だから私は、どう答えたらいいのか迷った。

でも、ちゃんと顔を見て言いたくて、西野くんの胸に手をついて少しだけ離れると、今度は私が彼の顔を覗き込む。

「ゴメン、うちは……」
「いや、ダメならいいんです。ただ、もっと一緒にいたいなって思っただけだから」
「ちがうの、そうじゃなくて」

上手い理由が思いつかなかった。

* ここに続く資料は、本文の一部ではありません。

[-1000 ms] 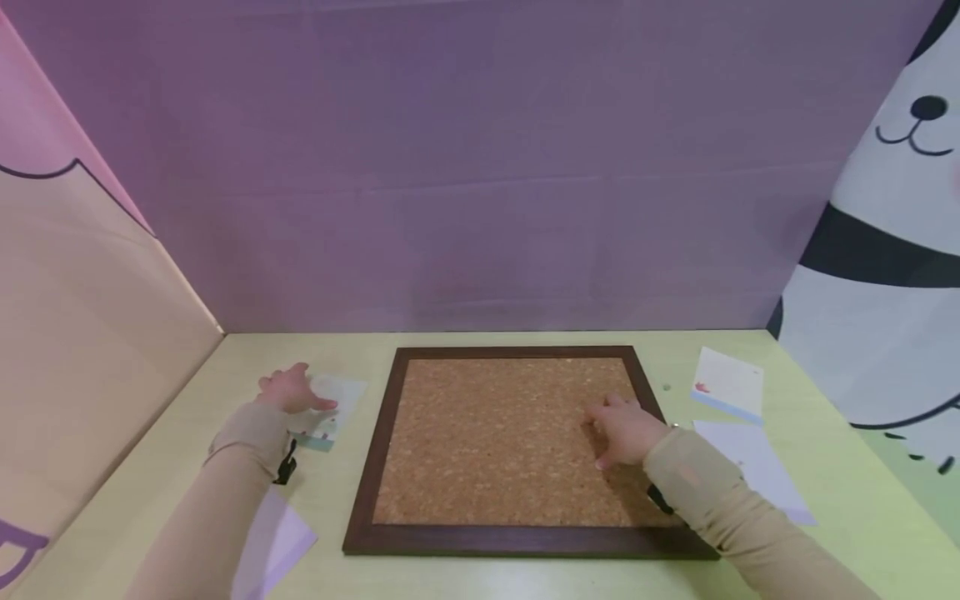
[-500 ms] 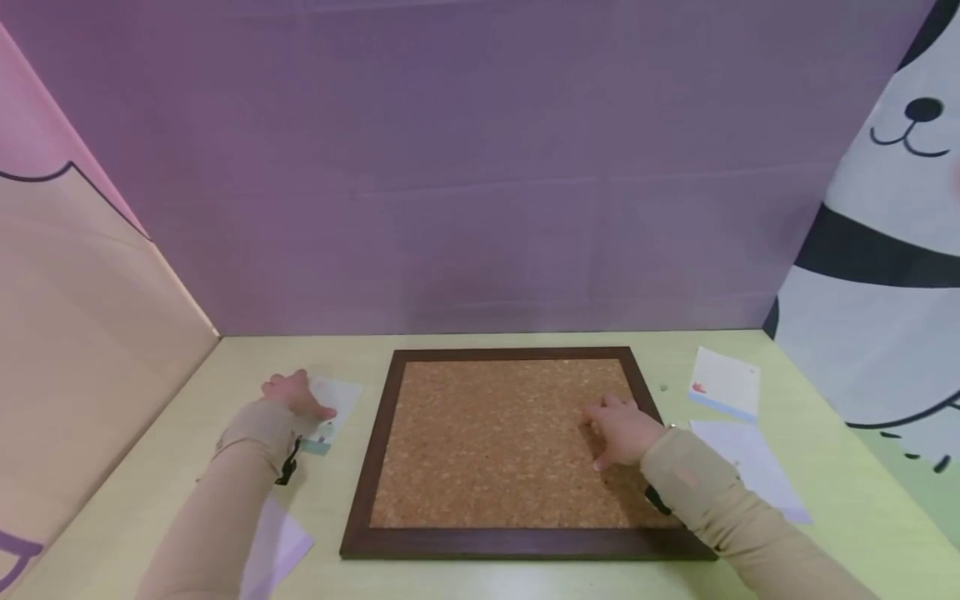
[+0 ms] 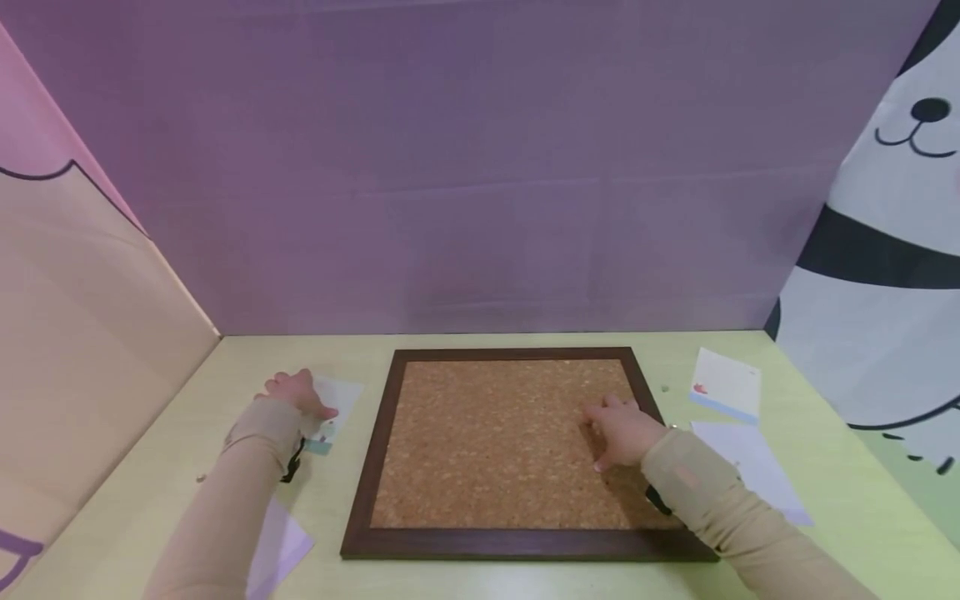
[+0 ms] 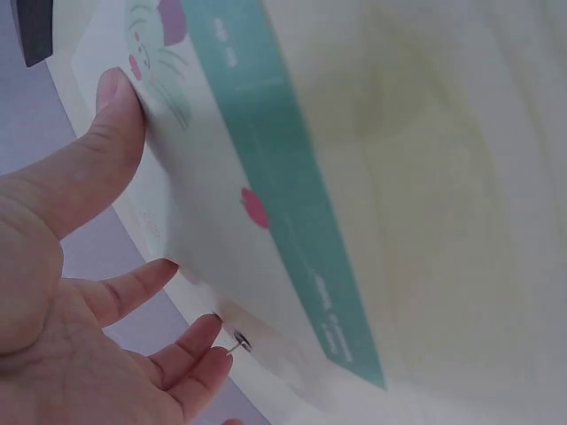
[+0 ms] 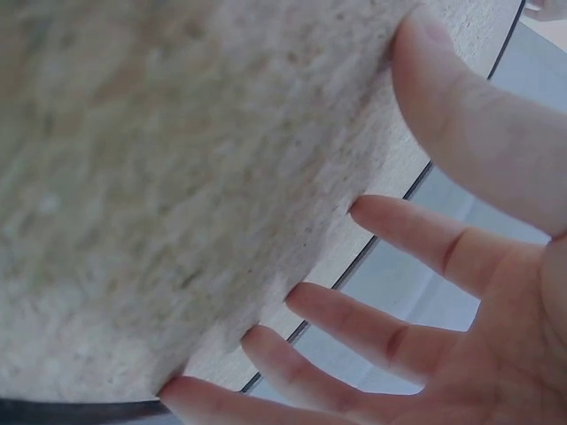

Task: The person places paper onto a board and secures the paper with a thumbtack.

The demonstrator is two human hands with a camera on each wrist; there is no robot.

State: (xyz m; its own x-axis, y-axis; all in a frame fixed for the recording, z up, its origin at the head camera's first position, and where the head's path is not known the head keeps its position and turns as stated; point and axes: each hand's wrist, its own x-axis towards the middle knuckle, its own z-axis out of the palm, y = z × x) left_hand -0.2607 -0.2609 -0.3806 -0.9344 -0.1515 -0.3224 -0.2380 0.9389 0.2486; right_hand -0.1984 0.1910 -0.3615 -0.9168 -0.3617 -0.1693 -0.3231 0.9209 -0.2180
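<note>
My left hand [image 3: 295, 393] is over a pale note sheet [image 3: 337, 400] on the left of the table, its fingers spread. In the left wrist view, the sheet shows a teal band [image 4: 275, 177] and a pink print, and the thumb [image 4: 111, 133] touches it. A thumbtack [image 4: 242, 342] lies by the outer fingertips; whether they touch it I cannot tell. My right hand [image 3: 624, 429] rests its spread fingertips on the cork board [image 3: 487, 442], with nothing in its grasp. In the right wrist view, the fingertips [image 5: 310, 297] meet the cork surface [image 5: 177, 195].
A dark wooden frame [image 3: 510, 543] borders the board. Two paper sheets lie right of it, a white one [image 3: 726, 383] and a lilac one [image 3: 750, 462]. Another lilac sheet [image 3: 281, 546] is partly under the left forearm. Small objects lie near the left sleeve [image 3: 200, 478] and right of the frame.
My left hand has shifted slightly right and nearer to me over the sheet. A small object left of that forearm has come into view. The right hand stays on the cork.
</note>
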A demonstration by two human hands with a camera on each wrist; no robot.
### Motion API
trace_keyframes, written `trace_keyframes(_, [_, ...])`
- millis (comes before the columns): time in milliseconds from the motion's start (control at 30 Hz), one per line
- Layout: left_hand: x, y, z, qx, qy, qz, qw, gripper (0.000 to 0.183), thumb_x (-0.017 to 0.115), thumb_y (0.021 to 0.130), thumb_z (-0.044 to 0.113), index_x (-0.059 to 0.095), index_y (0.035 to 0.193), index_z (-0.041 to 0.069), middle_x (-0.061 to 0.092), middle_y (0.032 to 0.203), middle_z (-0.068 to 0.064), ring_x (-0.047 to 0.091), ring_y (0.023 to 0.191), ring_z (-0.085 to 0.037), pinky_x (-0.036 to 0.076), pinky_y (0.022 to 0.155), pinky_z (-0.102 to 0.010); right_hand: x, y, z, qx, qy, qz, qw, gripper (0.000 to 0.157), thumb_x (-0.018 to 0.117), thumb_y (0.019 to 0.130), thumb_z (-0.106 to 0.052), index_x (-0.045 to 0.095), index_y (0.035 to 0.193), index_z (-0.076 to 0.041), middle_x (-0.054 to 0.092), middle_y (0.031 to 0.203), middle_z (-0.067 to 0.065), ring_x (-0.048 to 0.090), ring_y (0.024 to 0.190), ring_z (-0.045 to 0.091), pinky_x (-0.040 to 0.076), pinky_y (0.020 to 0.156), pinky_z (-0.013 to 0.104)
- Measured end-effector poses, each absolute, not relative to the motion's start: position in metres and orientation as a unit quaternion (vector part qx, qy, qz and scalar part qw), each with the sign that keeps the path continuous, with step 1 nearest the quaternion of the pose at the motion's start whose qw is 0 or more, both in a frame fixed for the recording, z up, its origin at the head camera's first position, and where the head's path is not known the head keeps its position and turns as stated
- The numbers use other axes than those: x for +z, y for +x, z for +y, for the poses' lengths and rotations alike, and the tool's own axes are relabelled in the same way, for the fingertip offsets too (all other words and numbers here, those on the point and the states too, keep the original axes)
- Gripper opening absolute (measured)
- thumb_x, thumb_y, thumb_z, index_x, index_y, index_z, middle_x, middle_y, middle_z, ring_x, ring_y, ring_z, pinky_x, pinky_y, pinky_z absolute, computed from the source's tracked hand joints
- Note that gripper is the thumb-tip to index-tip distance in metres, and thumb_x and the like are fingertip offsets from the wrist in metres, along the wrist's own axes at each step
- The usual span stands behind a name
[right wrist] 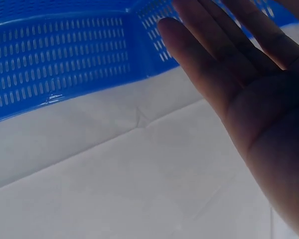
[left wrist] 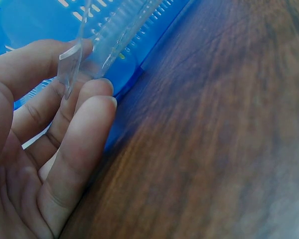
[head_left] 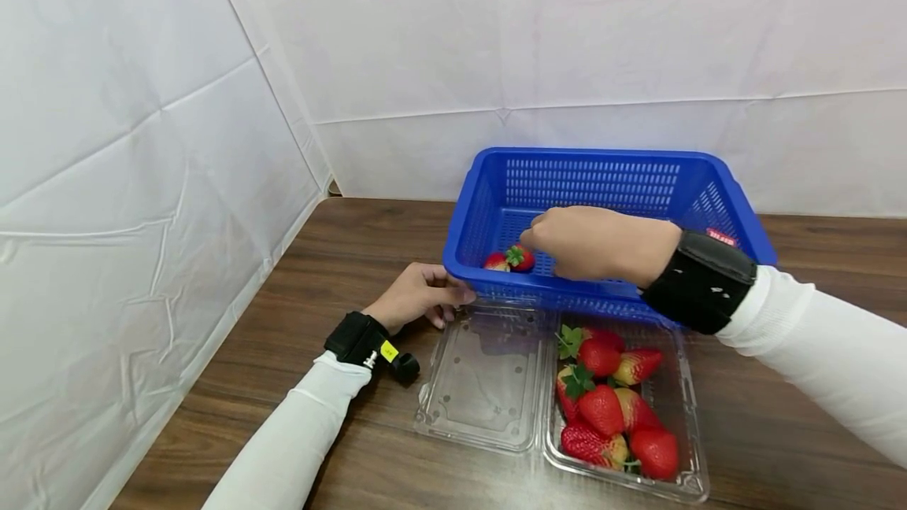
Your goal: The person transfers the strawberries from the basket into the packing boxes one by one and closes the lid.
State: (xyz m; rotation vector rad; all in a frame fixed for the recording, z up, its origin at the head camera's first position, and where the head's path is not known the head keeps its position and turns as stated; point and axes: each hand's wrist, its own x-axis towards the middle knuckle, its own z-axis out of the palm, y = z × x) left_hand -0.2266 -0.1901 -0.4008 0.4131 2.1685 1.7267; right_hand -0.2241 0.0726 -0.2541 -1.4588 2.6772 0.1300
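Inside the near part of a blue plastic basket (head_left: 588, 154) is my right hand (head_left: 595, 242), just beside two strawberries (head_left: 522, 260). In the right wrist view its fingers (right wrist: 189, 45) look loosely extended, with no fruit seen in them; the fingertips are partly out of view. My left hand (head_left: 418, 297) pinches the far left corner of the flat lid (head_left: 489, 392) of a clear plastic clamshell box. The left wrist view shows the clear edge (left wrist: 72, 64) between thumb and fingers. Several strawberries (head_left: 602, 412) lie in the box's right half (head_left: 697, 447).
The box lies opened out on a brown wooden table (head_left: 340, 258), up against the basket's near side. White sheeting (head_left: 602, 38) hangs behind the basket and along the left. A red label (head_left: 721, 237) shows at the basket's right inside.
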Motion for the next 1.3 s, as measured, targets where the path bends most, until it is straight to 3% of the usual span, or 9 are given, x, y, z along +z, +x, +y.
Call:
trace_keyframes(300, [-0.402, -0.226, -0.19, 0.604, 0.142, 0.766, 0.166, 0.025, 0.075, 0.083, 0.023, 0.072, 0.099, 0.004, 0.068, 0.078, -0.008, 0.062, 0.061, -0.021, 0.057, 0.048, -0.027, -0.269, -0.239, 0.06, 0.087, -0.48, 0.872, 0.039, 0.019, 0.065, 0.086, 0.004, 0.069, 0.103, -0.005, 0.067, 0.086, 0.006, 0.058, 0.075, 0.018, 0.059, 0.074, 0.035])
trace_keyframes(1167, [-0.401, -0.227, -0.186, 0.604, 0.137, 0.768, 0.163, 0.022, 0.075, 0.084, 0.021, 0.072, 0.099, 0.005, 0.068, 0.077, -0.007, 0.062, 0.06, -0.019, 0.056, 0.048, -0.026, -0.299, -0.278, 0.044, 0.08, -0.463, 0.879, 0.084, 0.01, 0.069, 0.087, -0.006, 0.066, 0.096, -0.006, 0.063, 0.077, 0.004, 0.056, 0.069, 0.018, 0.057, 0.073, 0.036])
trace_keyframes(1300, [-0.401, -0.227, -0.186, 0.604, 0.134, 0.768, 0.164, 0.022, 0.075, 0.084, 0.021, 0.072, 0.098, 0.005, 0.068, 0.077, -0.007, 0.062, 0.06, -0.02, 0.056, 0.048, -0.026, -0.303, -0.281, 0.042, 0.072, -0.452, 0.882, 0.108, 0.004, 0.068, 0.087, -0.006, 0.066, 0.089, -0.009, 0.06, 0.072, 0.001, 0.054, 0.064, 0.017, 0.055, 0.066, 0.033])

こんな時の答えを私は用意していない。

「西野くんのウチじゃダメかな?今日はなるべく早く上がって、夕ご飯食べてから帰るか、もしよかったら、食材を買って何か作ってもいいし、どう?」

西野くんの強張った顔が緩んでいくのがわかって、私はホッと胸を撫で下ろす。

「じゃあ、志保子さんの手料理で」
「うん、わかった」

指切りの代わりにキスをして、ソファーから立ち上がった。

同時に編集部のドアが開いて、私は慌てて西野くんと距離をとった。

出社してきた部員と挨拶を交わしながら何気なく時計を見ると、いつの間にか八時を過ぎている。

「さ、仕事しよっか西野くん」

今日もこなさなければならない仕事がたくさんあるのだ。

私は机に向かい、フリースのブランケットを畳んでデスクの引き出しにしまうと、PCの電源を入れた。